Abstract

Seiring dinamika reformasi yang telah bergulir sejak 17 tahun lamanya dan di tengah hiruk pikuk-nya praktek perpolitikan yang mewarnai kuatnya peran legislatif yang terpolarisasi kepada kepentingan pragmatis dan bukan polarisasi ideologis, serta aktor legislator yang terbatasi dengan otoritas yang dimilikinya, tentunya mencari jalan untuk mempertahankan dan mengembangankan kekuatan yaitu dengan menggandeng birokrasi. Karena biroksasi merupakan institusi yang menjadi personifikasi negara dalam melaksanakan kebijakan publik dengan makna lain memiliki aspek politik birokrasi. maka muncul pertanyaan dalam situasi atau era seperti ini, manakah yang lebih dominan politik mempengaruhi kinerja birokrasi atau birokrasi yang mempengaruhi politik dalam membuat kebijakan. Dan dapatkah birokrasi memposisikan dalam netralitas politik.

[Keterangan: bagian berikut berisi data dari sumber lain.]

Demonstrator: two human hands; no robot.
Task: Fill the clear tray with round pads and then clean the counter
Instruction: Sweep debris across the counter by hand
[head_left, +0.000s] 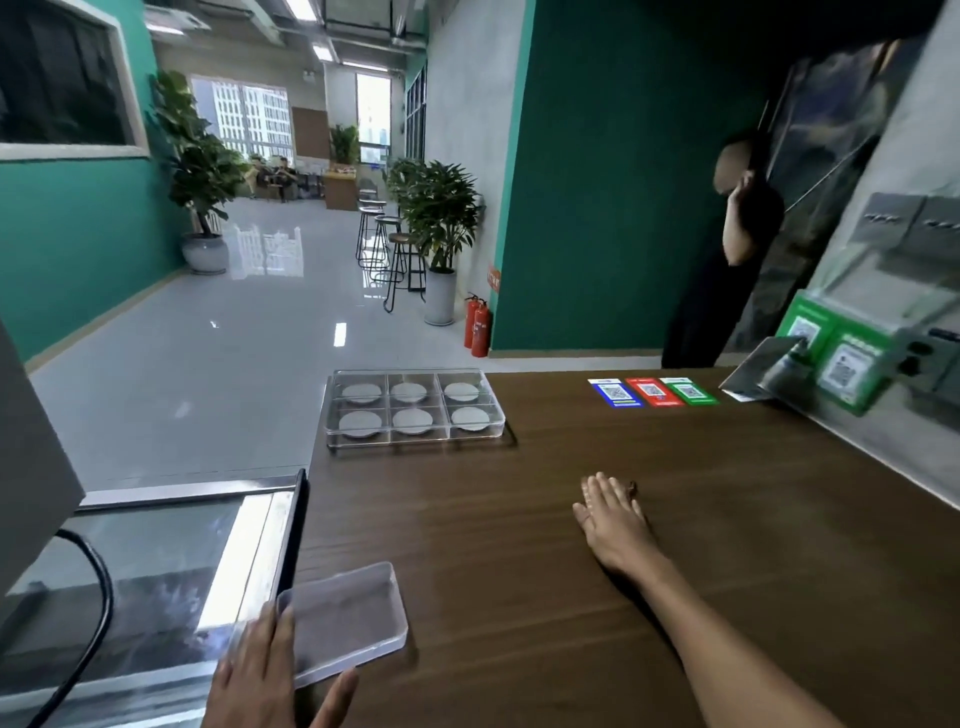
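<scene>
We are steadying the light, slippery clear plastic lid (347, 621) with flat left hand (272, 675) fingers; our right hand (613, 512) is lying flat, empty, on the brown wooden counter (519, 545).

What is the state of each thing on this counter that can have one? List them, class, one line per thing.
clear tray: uncovered, all six compartments filled.
round pads: six, one lying flat in each compartment.
clear lid: off the tray, at the counter's near left edge.
left hand: open, fingers on the lid.
right hand: open, flat on the counter.
</scene>
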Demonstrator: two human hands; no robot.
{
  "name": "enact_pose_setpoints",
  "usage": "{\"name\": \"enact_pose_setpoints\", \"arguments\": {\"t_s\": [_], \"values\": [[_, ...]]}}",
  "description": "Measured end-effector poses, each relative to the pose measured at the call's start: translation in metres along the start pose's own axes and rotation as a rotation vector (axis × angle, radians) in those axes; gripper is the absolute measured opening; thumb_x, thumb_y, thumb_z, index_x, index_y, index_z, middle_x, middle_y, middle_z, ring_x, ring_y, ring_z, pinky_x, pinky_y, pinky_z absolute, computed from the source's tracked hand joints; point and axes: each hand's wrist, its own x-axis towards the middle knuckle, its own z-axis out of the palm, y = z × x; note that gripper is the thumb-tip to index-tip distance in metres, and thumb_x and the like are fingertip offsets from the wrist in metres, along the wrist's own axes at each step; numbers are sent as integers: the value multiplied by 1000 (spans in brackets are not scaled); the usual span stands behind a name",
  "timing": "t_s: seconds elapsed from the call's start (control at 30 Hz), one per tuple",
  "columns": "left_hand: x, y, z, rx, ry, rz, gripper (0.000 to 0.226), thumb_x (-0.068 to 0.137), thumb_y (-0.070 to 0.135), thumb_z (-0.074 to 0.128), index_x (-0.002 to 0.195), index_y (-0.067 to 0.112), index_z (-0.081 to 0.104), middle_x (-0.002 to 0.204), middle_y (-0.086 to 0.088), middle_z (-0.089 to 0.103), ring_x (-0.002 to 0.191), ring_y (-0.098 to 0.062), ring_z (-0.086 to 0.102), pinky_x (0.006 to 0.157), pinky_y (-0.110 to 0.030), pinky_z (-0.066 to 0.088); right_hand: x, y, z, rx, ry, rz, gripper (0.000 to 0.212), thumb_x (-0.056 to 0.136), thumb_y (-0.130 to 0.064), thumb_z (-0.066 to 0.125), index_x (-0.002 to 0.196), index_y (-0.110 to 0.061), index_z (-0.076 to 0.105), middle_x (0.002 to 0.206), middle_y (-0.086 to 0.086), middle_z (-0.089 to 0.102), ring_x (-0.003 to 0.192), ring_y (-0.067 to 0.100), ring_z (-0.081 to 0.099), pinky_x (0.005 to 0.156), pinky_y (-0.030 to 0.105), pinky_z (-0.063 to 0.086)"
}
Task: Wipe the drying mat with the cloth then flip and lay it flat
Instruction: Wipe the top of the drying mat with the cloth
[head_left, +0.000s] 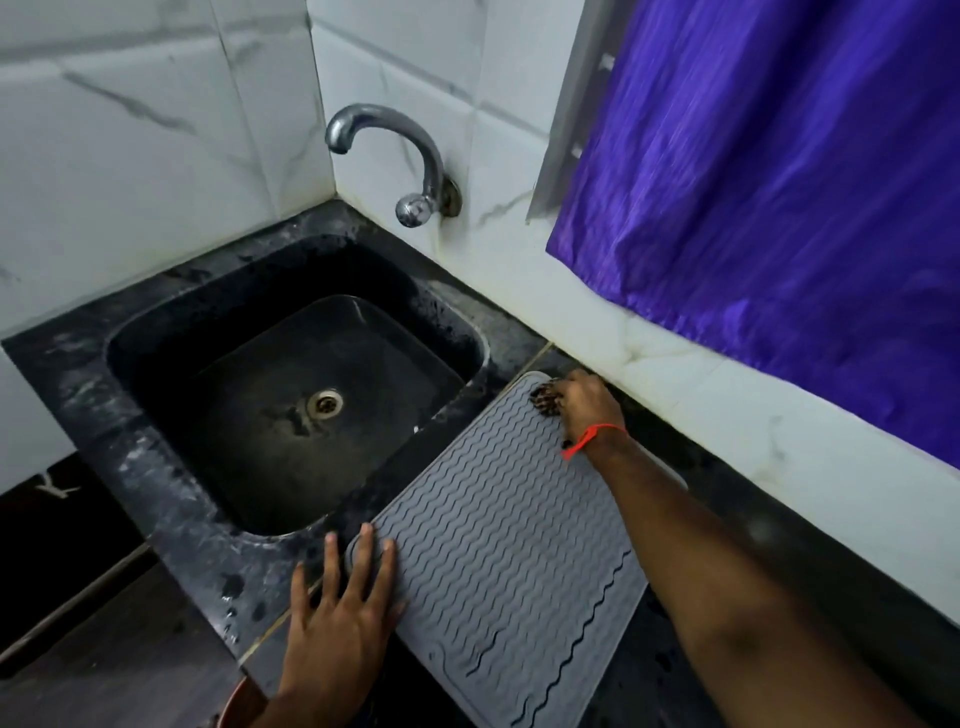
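While the drying mat (498, 525) lies flat on the desk (171, 499) beside the sink (156, 332), the left hand (337, 613) presses open on its near corner to steady it. The right hand (576, 405) pinches the far corner, likely to flip it.

The drying mat (498, 545) is grey with wavy ridges. Sink (156, 332) and worktop (171, 525) are speckled black; the curtain (779, 171) is purple, the wrist thread (592, 435) red.

Dim, soft light; wide-angle edge distortion
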Motion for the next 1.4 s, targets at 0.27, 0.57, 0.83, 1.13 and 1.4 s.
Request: {"name": "enact_pose_setpoints", "arguments": {"t_s": [0.27,0.57,0.83,1.13,1.4], "values": [[-1,-3,0,-20,20,46,77,103,49,3,136,9,60,145,-16,53,129,-47,52,94,-68,44,-29,38,4,-111,-2,33,38,88,-10,56,125,-13,61,120,14,53,111,35,51,96,41,47],[5,-12,17,46,11,79,75,86,59,-23,152,23,-28,161,-7,-30,149,-39,-23,115,-57,-13,-79,-1,27,-44,13,5,36,90,-9,55,125,-12,62,127,13,55,118,34,49,101,43,44],[3,-15,8,-12,-10,102,61,105,49,12,158,29,-11,165,2,-20,152,-35,-16,117,-63,-8,-162,-83,46,54,-104,-133,32,95,-14,49,123,-14,62,120,9,55,112,30,50,97,39,44],[4,-18,-1,85,5,115,58,106,38,24,159,32,-2,168,3,-8,150,-40,-19,113,-67,-10,-254,-154,65,111,-64,-413,18,85,-15,59,102,-14,66,105,4,56,99,23,53,88,36,51],[8,-18,-8,74,-23,116,59,104,54,18,158,35,4,168,6,-4,150,-41,-16,113,-67,-13,-165,-67,35,44,39,-81,32,84,-11,66,116,-15,63,117,4,56,114,25,51,97,34,47]]}}
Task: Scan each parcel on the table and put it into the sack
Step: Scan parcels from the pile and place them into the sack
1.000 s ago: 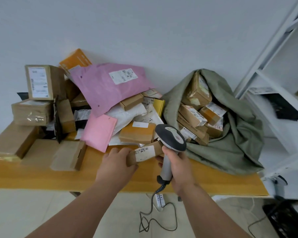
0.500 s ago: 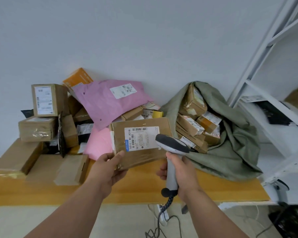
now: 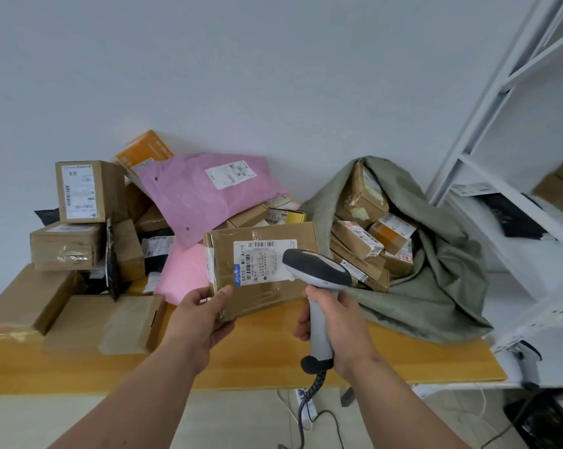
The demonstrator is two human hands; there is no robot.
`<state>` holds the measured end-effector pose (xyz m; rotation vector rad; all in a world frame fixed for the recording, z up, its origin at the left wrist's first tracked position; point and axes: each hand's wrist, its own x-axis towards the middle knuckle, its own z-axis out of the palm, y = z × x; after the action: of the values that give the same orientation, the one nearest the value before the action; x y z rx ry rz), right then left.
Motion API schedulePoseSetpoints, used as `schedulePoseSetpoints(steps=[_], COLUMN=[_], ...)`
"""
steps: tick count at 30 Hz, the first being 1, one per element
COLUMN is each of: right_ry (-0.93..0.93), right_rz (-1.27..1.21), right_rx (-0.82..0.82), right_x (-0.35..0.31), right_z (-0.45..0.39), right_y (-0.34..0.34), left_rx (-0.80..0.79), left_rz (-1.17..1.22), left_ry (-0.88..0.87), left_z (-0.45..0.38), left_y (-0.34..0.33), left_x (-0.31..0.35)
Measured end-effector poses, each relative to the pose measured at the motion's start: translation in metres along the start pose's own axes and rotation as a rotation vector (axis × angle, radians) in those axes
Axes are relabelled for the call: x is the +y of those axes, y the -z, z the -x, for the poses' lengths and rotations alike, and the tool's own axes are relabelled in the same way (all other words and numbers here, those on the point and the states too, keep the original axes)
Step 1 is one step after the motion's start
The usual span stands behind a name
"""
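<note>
Left hand [image 3: 205, 314] pinches the flat brown cardboard parcel [image 3: 262, 267] by its lower corner, above the wooden table [image 3: 403, 361]; right hand [image 3: 336, 322] grips the grey barcode scanner [image 3: 317, 270]; I judge it stiff, probably light; green sack [image 3: 435, 280] lies beside.

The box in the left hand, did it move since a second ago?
Yes. The box was edge-on and low; it is now tipped up with its label showing, hiding the pink mailers behind.

Held parcel [image 3: 260, 267]: brown cardboard, glossy clear tape, white paper label.
Scanner [image 3: 317, 270]: smooth plastic, grey and black, slight sheen.
Sack [image 3: 435, 286]: dull green woven cloth, creased.
Big mailer [image 3: 202, 192]: pink plastic film, soft sheen.
Table [image 3: 403, 361]: smooth yellow wood-look top.
</note>
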<state>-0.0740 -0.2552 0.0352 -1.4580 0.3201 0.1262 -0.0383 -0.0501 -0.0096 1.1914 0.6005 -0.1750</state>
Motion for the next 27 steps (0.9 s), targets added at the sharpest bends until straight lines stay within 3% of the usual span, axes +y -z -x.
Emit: schedulePoseSetpoints(steps=[20,27], right_ry=[-0.002,0.01], right_rz=[0.027,0.002], right_rx=[-0.013,0.108], right_x=[-0.005,-0.003], right_z=[-0.013,-0.024], right_y=[-0.008,0.001], left_rx=[-0.048,-0.108], left_rz=[-0.041,-0.05], left_ry=[0.025,0.002], left_z=[-0.016,-0.023], left_y=[-0.003,-0.021], left_x=[0.004,0.012])
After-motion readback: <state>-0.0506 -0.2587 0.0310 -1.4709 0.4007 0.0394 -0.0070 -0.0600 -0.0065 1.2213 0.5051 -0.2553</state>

Dominasi politik lebih kuat dan kental kepada birokrasi terutama dalam pembuatan kebijakan penyusunan anggaran belanja negara dan melakukan tekanan-tekanan politik kepada eksekutif terkadang membuat kegaduhan dalam eksekutif. Kendati demikian politik birokrasi dapat memainkan perannya sebagai aktor implementasi kebijakan mampu melakukan bargaining seperti halnya kasus konflik internal partai. Lain hal nya masa rezim orde baru birokrasi sangat kuat karena memiliki eksekutif yang memiliki kewenangan penuh/full dalam UUD 45. Berbeda pada era sekarang kekuasaan Presiden atau eksekutif telah diamandemen melalui perubahan UUD 45.